Liu, Jack, School of Engineering and Applied Science, University of Virginia
Wayland, Kent, EN-Engineering and Society, University of Virginia
Wang, Tianhao, EN-Comp Science Dept, University of Virginia
In our technologically connected world, every aspect of our lives takes place surrounded by devices connected to the internet. These gadgets are able to record our personal information which is then shared and stored by companies through digital platforms, and as a result, it is difficult to ensure that our data is private and secure. Privacy policies aim to provide transparency on how a company will utilize your data, but they are only effective if they are clear and easy to understand. In actuality, privacy policies can be overly complex and full of legalese which undermines their effectiveness. Moreover, there is another side to this issue of protecting user privacy. Even if companies are well-intentioned in protecting privacy, there exist bad actors who will engage in malicious attacks in order to steal private information. It is equally important to study whether the methods used to secure our data are sufficiently hardened against such attacks.
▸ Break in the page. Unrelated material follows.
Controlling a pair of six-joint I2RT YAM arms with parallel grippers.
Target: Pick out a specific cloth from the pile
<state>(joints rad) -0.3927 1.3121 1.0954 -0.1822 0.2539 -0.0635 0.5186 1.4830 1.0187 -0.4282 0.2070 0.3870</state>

Differential privacy is a mathematical definition of privacy that describes the property of an algorithm to calculate aggregate statistics on a population while keeping any individual’s data private. However, in 2012 a researcher named Ilya Mironov showed that special care must be taken when implementing the purely mathematical theory on concrete physical machines. My technical report explores this attack by examining the least significant bits of the output to break differential privacy guarantees when using the NumPy Python library. I found that a naïve implementation of differential privacy using the Laplacian distribution leaks information that can be used to break differential privacy over 60 percent of the time. This closely aligns with the original work by Mironov for other platforms. While some mitigation strategies have been developed for this attack, there are examples of some existing differential privacy libraries that use this naïve implementation and are thus vulnerable to malicious actors. This work underscores how the finite precision of computers is not often considered when designing algorithms but can have dramatic impacts on security.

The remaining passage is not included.